PID 1672 is the crawler process. If it's one of the ones eating cpu, kill it. That will cutoff the walk at that point and make it live.

What's your page timeout set to?
What non-default settings are you using?
What's your Texis version (texis -version) and Webinator scripts version?

b.sims · Post by **b.sims** » Tue Nov 25, 2003 1:22 pm

Killing 1672 gives me about 30 new pages; and then it stops updating again. So I kill the other process, and as you say I it creates the index and goes live.

However, I know the walk is not finished; we should have several thousand more pages.

Killing Page timeout is set to 60.
Non-default settings:

Different exclusions; rewalk schedule set for once a week; strip queries off; ignore case on; stay under on; DNS mode internal (this is in an attempt to solve a different problem encountered when walking a side from inside the DMZ).

b.sims · Post by **b.sims** » Tue Nov 25, 2003 1:40 pm

I've tried running the same run again, and it completes without intervention but with only 746 pages; this problem seems therefore to be due to an occasional difficulty switching over to indexing than a serious bug.

Of course, that means I'm back to looking at the 'Why so few pages' question.

Post by **mark** » Tue Nov 25, 2003 2:25 pm

Unfortunately with that many pages it's not always simple to see why you're missing someting. Start with the error and dup reports to see if something that's missing is your gateway to the rest of the pages.

Beyond that will require some knowlege of the site being walked. Review the walked urls with List/Edit Urls with any eye toward spotting the lack of some extension or area of the site. Or find a page from the site you think should be indexed but isn't. Find the parent of that page and see if that's in the database. Look at the parent's children list to see if the desired child is listed and if there's any error associated with it.

Turning verbosity up to 4 will cause Webinator to log every rejected url as an error so you can track why it's rejecting something you think it shouldn't.

b.sims · Post by **b.sims** » Thu Dec 04, 2003 7:01 am

The problem seems to be depth related. I have looked through the sites, and it seems that nothing beyond a depth of 4 is indexed. The working (external) walk goes to a depth of 12.

In both cases, the Webinator setting for depth is -1. I have just run the walk again with a depth of 20 just in case - same result.

The page I selected as a test (it has a depth of 4) appears in the not-working run as expected; its depth 5 children are shown as children but are not selectable (ie not stored in the database).

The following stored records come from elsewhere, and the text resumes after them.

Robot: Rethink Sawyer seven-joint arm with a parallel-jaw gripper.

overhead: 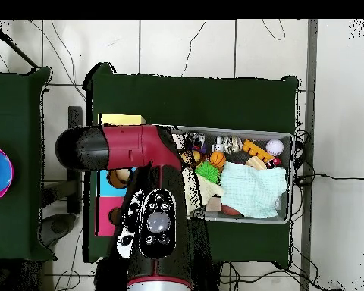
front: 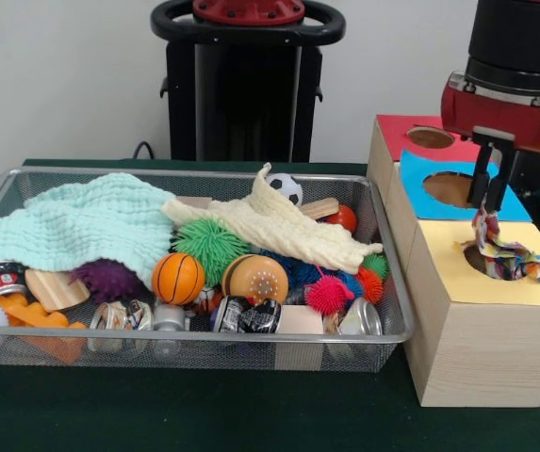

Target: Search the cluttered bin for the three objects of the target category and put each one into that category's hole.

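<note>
Multicoloured cloth [front: 503, 256] hangs from gripper [front: 492, 209] into yellow hole [front: 482, 261].

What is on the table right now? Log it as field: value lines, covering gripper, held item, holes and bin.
gripper: above the yellow hole, shut on the multicoloured cloth
held item: cloth hangs into the yellow hole, part draped over its rim
other holes: blue hole and red hole, nothing visible in either
bin: wire basket beside the box
cloths in bin: mint cloth, cream cloth
</note>
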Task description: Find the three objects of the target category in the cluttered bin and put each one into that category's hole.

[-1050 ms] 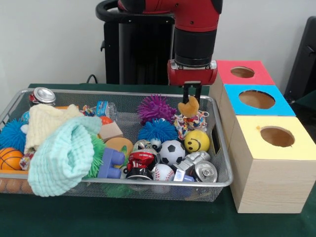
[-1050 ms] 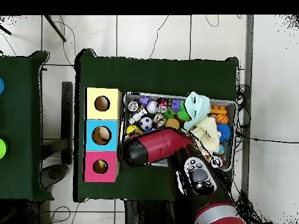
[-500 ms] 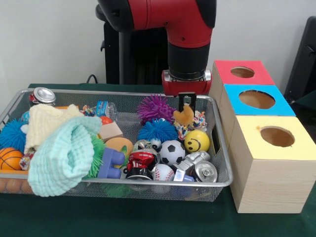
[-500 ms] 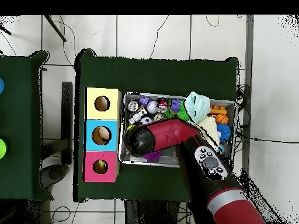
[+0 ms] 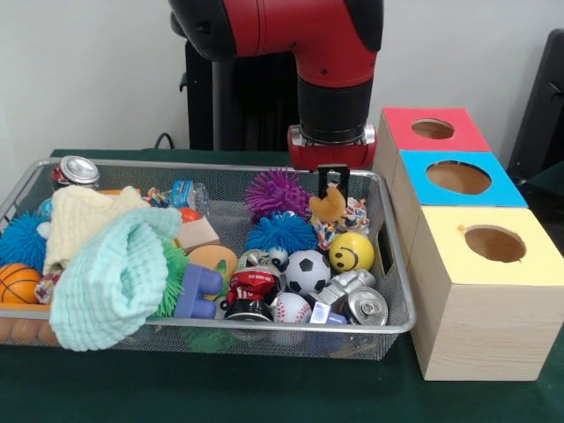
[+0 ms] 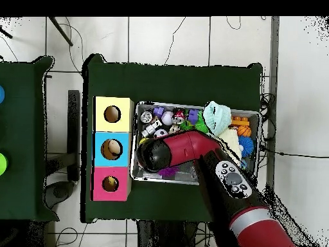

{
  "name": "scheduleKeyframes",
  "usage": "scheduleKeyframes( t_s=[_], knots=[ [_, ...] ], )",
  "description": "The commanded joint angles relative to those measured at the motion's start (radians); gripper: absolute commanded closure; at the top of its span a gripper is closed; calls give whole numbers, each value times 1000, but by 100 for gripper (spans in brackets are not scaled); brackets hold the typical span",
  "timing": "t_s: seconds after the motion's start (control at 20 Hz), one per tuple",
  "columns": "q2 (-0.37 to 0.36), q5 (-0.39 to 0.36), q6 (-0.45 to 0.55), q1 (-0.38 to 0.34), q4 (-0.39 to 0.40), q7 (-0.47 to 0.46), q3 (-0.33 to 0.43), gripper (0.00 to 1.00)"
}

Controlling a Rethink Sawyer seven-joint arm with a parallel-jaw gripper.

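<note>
Front view: three wooden boxes stand beside the wire mesh bin (image 5: 392, 291), one hole each: red-topped (image 5: 432, 129), blue-topped (image 5: 458, 177), yellow-topped (image 5: 493, 243). Two spiky balls (one purple (image 5: 278, 192), one blue (image 5: 280, 232)) lie left of the black gripper (image 5: 333, 179), which sits barely lower than half a second ago, its fingers clenched on the orange plush toy (image 5: 330, 204) over the bin's far right corner.

Overhead view: the red arm (image 6: 186, 151) covers the toy.

A dark green table (image 5: 264, 392) stands on a white tiled floor (image 6: 167, 38).
</note>
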Motion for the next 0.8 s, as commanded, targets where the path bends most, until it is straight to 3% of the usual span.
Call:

Manually selection SSc_maxdepth from the database confirms that it is 20, so the setting is being stored.

b.sims · Post by **b.sims** » Thu Dec 04, 2003 10:01 am

Sorry if I'm looking in the wrong place here?

A dump of all the errors for this database contains no reference to either 'page1' (the page at depth 4 which is indexed) or 'page2' (the page at depth 5 which is a child of the above and is ignored). Note that the two pages are one character different in their filenames, extension included.

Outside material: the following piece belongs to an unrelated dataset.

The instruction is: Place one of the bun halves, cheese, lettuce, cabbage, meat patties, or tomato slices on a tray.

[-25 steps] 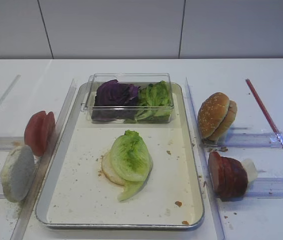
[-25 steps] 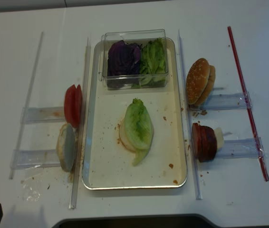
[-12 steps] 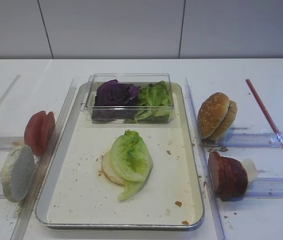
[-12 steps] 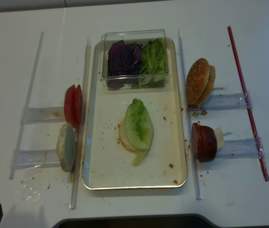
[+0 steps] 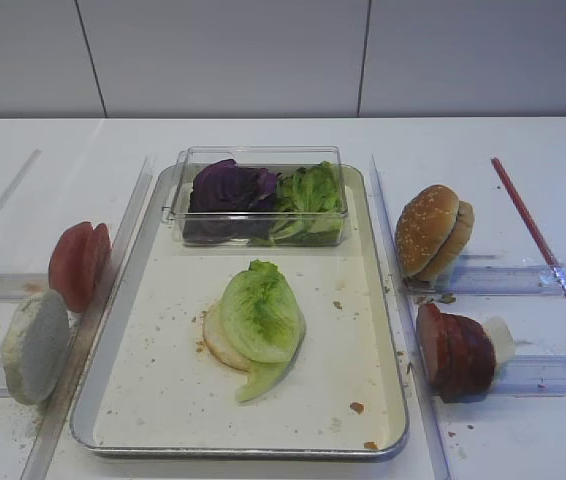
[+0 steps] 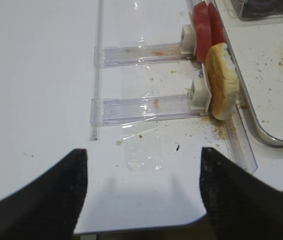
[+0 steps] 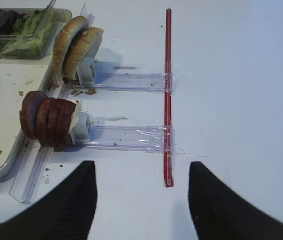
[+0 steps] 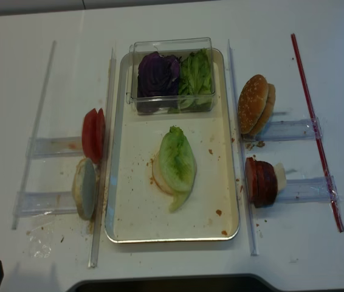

If I search for the URL of 'page1' in the list URL page and call up its record, there is nothing in the 'Errors' field.

The Vortex and Monitor logs don't seem to give any clues either.

Post by **mark** » Thu Dec 04, 2003 11:17 am

From the page1 details, click "children". page2 should be listed. If it's a hyperlink, it's in the database. If it's not a hyperlink it's not in the database and, with verbosity 4 or higher, should have a reason in parens after it unless the whole walk was stopped due to max depth, max bytes, or user. If there's no error listed you might also check INSTALLDIR/texis/vortex.log to see if anything unusual happened during the walk.